Increasing education means many more people will continue to put their faith in hard evidence of science.
Physicist Jeff Tallon, writing in this newspaper recently, bemoaned what he described as an "astonishing decline" in those identifying themselves as Christians in the latest British Census, and the almost 70 per cent jump in those professing no religion, these changes occurring over a decade since the previous Census.
"We can expect the upcoming New Zealand Census to expose similar trends," he added.
I certainly hope so, although unlike Tallon I don't find this trend astonishing. Indeed, I was upset upon calling the Census hotline to be told not to complete the forms, for one very good reason, namely that my absence skiing in Aspen that week with family members and friends prevented inclusion of a further 15 in the ever-growing non-religious tally.
Tallon is destined to be continually disappointed. With one exception, rejection of religion is a worldwide phenomenon corresponding with increasing education. The exception is the United States where a genuinely astonishing statistic reveals that over 60 per cent of Americans believe the Earth was created 6000 years ago. Presumably Tallon's in that camp, as in his article and in speeches to the faithful he argues that the Bible is historically accurate and to be read as literal history. Now that also is astonishing. Not even the idol-worshipping Catholics subscribe to that nonsense any more, while with the Anglicans, polls consistently show over 60 per cent of their clergy don't even believe in God or an afterlife.
Look at our church-founded top private schools' annuals and you will consistently see half a page allocated at the back to the school's witchcraft purveyor. But one thing you'll never read is mention of God and certainly never Jesus, which would be terribly embarrassing. Rather, it's platitudinous guff about values and, just occasionally, assisting the girls' spiritual development, whatever that means.
Normally I would ignore Tallon as a religious nutter but he brought me into his article, saying he would "gladly debate Bob Jones for asserting that God is a myth", and he "can only presume" I've never "studied the evidence". The "evidence" he then proffered essentially amounted to saying that the universe in all of its intricacy is so amazing, an assertion I wholeheartedly agree with, that only a creator could be responsible. Should Tallon decide on a discipline change he should avoid philosophy, or at least its logic affiliate. They'd boot him out within minutes with that calibre of deductive reasoning. Not knowing why something is, is no reason to invent an answer and flies in the face of science's hard evidence principles.
His marvelling at everything being so balanced ignores the old adage that nature deplores a vacuum and the everyday evidence of nature's constant evolutionary processes in response to ever-changing stimuli.
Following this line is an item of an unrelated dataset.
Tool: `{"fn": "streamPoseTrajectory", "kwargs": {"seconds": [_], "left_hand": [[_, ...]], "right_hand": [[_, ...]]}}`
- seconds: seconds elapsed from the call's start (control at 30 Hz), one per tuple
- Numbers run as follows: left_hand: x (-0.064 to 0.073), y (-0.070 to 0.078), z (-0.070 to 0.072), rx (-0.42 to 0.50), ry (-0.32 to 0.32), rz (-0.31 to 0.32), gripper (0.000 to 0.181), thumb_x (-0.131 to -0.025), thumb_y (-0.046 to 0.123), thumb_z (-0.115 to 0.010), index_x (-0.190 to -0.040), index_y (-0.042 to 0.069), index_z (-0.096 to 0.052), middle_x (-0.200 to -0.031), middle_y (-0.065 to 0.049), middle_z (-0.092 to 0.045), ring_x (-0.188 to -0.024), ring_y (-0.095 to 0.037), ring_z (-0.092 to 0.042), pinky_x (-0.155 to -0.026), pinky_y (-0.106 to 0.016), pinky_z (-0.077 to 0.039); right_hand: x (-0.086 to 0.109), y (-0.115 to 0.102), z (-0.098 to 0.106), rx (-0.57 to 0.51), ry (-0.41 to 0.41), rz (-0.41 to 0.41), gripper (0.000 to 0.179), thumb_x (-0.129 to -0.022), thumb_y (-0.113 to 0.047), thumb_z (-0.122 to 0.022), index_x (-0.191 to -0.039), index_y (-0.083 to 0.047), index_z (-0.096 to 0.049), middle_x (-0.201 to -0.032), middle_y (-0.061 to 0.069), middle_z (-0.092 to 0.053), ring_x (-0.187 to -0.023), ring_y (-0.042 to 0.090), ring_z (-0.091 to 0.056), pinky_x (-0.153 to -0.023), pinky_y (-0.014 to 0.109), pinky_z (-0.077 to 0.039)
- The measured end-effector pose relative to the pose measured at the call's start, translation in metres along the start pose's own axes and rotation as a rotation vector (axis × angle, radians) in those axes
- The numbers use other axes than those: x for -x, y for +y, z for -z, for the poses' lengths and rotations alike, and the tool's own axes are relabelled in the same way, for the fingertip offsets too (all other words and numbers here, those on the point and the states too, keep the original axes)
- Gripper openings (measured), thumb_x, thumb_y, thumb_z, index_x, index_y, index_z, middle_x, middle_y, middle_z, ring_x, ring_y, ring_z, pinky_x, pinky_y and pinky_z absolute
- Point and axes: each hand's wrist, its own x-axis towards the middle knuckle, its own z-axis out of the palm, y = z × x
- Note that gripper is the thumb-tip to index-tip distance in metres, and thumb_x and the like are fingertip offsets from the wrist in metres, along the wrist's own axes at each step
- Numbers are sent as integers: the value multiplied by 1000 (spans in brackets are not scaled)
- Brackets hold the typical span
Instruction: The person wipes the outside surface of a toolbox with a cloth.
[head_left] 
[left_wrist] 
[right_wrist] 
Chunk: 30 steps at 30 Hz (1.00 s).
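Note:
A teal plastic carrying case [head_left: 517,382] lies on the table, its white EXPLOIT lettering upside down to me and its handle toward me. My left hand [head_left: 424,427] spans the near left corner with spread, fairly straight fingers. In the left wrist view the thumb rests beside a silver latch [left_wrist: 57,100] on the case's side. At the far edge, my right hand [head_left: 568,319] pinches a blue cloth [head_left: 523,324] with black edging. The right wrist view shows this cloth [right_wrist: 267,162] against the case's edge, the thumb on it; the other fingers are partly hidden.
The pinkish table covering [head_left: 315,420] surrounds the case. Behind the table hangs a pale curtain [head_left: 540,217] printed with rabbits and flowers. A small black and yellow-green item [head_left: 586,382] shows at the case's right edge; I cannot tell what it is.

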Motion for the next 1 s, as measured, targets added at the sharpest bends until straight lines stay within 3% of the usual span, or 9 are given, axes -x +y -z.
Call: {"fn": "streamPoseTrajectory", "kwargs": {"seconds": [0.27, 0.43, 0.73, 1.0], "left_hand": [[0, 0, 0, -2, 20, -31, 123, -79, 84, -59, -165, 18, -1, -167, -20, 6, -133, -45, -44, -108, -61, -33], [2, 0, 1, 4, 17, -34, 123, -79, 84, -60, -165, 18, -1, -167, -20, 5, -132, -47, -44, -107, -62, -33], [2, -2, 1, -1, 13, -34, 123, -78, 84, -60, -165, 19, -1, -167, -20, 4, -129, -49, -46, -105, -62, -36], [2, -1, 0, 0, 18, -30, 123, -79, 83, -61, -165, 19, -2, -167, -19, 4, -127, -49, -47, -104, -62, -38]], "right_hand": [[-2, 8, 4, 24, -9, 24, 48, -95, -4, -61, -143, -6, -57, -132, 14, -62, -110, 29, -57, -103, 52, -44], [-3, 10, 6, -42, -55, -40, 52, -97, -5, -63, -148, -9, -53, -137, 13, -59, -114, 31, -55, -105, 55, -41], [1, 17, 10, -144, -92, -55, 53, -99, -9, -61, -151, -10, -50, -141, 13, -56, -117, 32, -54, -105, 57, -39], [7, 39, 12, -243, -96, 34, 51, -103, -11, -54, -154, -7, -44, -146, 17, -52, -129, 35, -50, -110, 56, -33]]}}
That's explicable logic and it's a cop-out to ascribe primitive mysticism to this. It's also why Christians talk of practising their faith. In other words, perhaps unwittingly, they accept there's not a shred of evidence under-pinning their belief so in lieu, simply have faith that it is so. One could equally have faith on Tallon's "evidence" that the world is controlled by oysters off the coast of Lisbon, indeed it is more likely because at least the oysters exist.
Tallon expressed surprise at the rejection of religion by Helen Clark, John Key and the three Davids (Cunliffe, Shearer and Parker). I can't imagine why, as all are well-educated and plainly intelligent. One would not expect otherwise.
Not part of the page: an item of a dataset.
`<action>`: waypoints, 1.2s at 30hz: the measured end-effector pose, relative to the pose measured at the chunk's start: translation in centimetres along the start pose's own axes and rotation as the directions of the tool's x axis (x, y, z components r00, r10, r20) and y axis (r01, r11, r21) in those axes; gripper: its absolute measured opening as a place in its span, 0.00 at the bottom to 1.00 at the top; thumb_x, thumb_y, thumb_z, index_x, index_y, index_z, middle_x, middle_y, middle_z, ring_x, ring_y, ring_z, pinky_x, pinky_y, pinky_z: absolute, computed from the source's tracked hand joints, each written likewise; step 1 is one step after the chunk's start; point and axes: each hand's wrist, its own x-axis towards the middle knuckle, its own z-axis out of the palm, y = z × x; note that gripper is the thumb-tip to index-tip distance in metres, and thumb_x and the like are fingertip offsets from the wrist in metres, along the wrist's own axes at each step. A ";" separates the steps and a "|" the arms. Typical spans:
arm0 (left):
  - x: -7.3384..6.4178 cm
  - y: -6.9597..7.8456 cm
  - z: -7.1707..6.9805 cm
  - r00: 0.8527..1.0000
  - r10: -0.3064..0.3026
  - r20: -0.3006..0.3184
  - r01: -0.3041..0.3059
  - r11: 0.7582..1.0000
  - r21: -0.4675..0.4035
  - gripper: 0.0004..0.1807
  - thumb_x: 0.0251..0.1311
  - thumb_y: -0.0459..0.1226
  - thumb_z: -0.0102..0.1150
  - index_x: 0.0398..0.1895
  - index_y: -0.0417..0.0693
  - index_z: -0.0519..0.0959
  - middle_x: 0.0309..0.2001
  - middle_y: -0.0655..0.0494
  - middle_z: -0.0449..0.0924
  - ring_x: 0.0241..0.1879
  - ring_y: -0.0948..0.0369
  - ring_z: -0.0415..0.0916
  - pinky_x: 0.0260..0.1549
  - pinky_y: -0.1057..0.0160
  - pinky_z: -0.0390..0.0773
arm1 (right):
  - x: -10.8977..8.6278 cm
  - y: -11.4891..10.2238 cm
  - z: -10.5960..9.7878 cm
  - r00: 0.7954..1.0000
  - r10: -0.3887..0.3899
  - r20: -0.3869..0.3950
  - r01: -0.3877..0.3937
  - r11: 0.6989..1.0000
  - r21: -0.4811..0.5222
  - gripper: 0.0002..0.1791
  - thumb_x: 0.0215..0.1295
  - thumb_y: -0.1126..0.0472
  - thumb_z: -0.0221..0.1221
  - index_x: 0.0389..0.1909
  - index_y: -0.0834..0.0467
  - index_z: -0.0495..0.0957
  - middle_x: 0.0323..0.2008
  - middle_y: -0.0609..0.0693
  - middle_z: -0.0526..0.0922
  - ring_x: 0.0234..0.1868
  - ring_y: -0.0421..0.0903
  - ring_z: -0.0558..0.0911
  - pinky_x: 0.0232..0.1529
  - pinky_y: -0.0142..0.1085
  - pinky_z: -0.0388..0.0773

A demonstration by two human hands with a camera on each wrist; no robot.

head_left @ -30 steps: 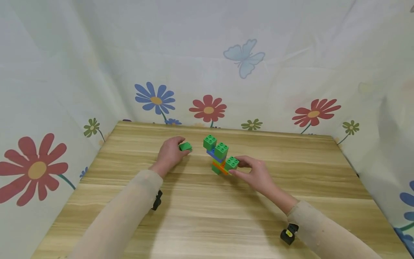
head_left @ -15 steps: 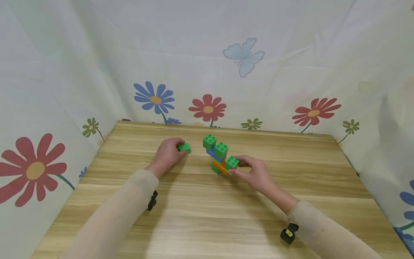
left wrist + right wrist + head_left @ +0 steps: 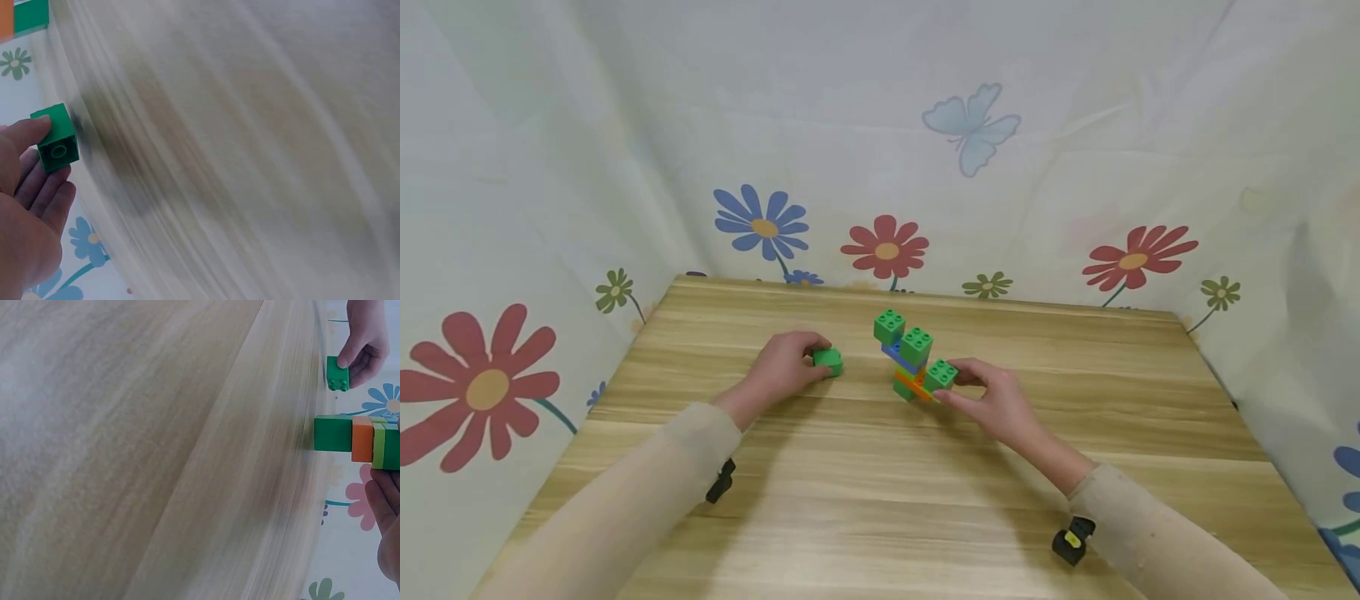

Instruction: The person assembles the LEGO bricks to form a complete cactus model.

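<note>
My left hand [image 3: 781, 367] pinches a loose green toy brick [image 3: 828, 362] between thumb and fingers, left of a small brick stack. In the left wrist view the hollow underside of this green brick [image 3: 59, 150] faces the camera, and its studs point away toward the stack in the right wrist view. The stack has a green base brick [image 3: 902, 388], an orange plate [image 3: 913, 386], a lime piece [image 3: 379, 445], a blue plate [image 3: 901, 359] and two green bricks [image 3: 916, 344] on top. My right hand [image 3: 1000, 404] pinches a green brick [image 3: 941, 375] on the stack's right side.
Everything is over a wood-grain table [image 3: 850, 500]. A white cloth [image 3: 820, 125] printed with flowers and a butterfly hangs behind and at both sides. Black wrist cameras [image 3: 1070, 542] hang below the sleeves.
My left hand has drawn back toward me with the loose brick, which has turned in its fingers. The right hand and the stack stay nearly where they were.
</note>
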 end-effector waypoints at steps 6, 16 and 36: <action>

He should note that Christianity's decline, now fortunately rapid, has been going on for three centuries. It had its reign, dominating European life for 1000 years, now accurately described as the Dark Ages, the blackest period of (solely church-induced) stultification in human history.
In the name of religion, superstition purveyors have sacrificed virgins, burned non-believers at the stake, stoned pur-ported sinners to death, and countless other outrages, while all the time baying at the sky. Doubtless they will continue in the future, albeit, thanks to education, in ever-diminishing numbers.
Tallon is free to believe what superstition he wishes but instead of flogging witchcraft at us, I suspect he would be a far happier man were he to take up golf or acquire a mistress or indeed a bevy of them, or anything that's about the here and now instead of fretting about an imaginary afterlife. He certainly shouldn't hang his hat on the promise of eternal existence, for with a smidgen of imagination he would realise that would be nothing less than tortuous.
Finally, in quoting Einstein praising the hardly unique Christian values, he should remember the great physicist dismissed religion as childish. My advice to him is to grow up, or more particularly get up off his knees as grovelling in a church is simply wasting valuable time in the only life he will ever have.